Support File Based Encryption
Change-Id: Ib688ddd0c32d3999590cacd86b6d9b18eac336e9
diff --git a/crypto/ext4crypt/Decrypt.cpp b/crypto/ext4crypt/Decrypt.cpp
new file mode 100644
index 0000000..6c47add
--- /dev/null
+++ b/crypto/ext4crypt/Decrypt.cpp
@@ -0,0 +1,160 @@
+/*
+ * Copyright (C) 2016 The Team Win Recovery Project
+ *
+ * Licensed under the Apache License, Version 2.0 (the "License");
+ * you may not use this file except in compliance with the License.

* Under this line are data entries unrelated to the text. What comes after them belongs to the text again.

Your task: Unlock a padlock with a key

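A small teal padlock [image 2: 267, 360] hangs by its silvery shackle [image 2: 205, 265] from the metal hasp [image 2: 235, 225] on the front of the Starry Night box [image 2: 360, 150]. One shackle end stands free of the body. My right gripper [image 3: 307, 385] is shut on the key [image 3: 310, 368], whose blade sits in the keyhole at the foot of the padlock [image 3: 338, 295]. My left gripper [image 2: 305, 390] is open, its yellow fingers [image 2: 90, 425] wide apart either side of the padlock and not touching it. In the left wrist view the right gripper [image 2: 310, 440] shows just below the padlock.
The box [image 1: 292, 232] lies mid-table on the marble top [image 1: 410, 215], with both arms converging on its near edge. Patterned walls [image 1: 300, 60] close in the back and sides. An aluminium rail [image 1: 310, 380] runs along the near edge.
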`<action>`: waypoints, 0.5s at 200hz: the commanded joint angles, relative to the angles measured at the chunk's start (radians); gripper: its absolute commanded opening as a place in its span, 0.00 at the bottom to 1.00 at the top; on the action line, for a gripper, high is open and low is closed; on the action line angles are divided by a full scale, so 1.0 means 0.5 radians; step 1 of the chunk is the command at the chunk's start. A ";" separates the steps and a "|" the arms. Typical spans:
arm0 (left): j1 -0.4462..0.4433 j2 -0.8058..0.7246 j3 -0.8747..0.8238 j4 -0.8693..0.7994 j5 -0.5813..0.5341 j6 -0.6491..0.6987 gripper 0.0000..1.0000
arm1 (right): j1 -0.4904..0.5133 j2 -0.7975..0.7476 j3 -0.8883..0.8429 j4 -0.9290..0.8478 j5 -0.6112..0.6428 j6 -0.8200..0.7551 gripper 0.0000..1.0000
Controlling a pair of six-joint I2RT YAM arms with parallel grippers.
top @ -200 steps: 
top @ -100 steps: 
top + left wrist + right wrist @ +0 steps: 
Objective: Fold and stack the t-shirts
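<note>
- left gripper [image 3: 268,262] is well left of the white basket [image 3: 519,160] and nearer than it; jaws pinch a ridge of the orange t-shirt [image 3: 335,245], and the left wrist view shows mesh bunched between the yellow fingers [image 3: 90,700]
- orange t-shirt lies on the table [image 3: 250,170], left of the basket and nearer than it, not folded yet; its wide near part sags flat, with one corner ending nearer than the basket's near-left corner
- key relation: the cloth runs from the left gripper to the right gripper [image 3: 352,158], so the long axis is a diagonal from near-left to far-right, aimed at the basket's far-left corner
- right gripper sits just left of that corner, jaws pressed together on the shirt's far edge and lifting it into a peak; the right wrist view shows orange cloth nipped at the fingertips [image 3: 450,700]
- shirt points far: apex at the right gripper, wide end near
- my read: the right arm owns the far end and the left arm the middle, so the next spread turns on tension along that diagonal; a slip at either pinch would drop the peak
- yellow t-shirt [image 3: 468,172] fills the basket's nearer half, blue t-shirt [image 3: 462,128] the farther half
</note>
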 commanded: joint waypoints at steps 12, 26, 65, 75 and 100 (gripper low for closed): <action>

+ * You may obtain a copy of the License at
+ *
+ * http://www.apache.org/licenses/LICENSE-2.0
+ *
+ * Unless required by applicable law or agreed to in writing, software
+ * distributed under the License is distributed on an "AS IS" BASIS,
+ * WITHOUT WARRANTIES OR CONDITIONS OF ANY KIND, either express or implied.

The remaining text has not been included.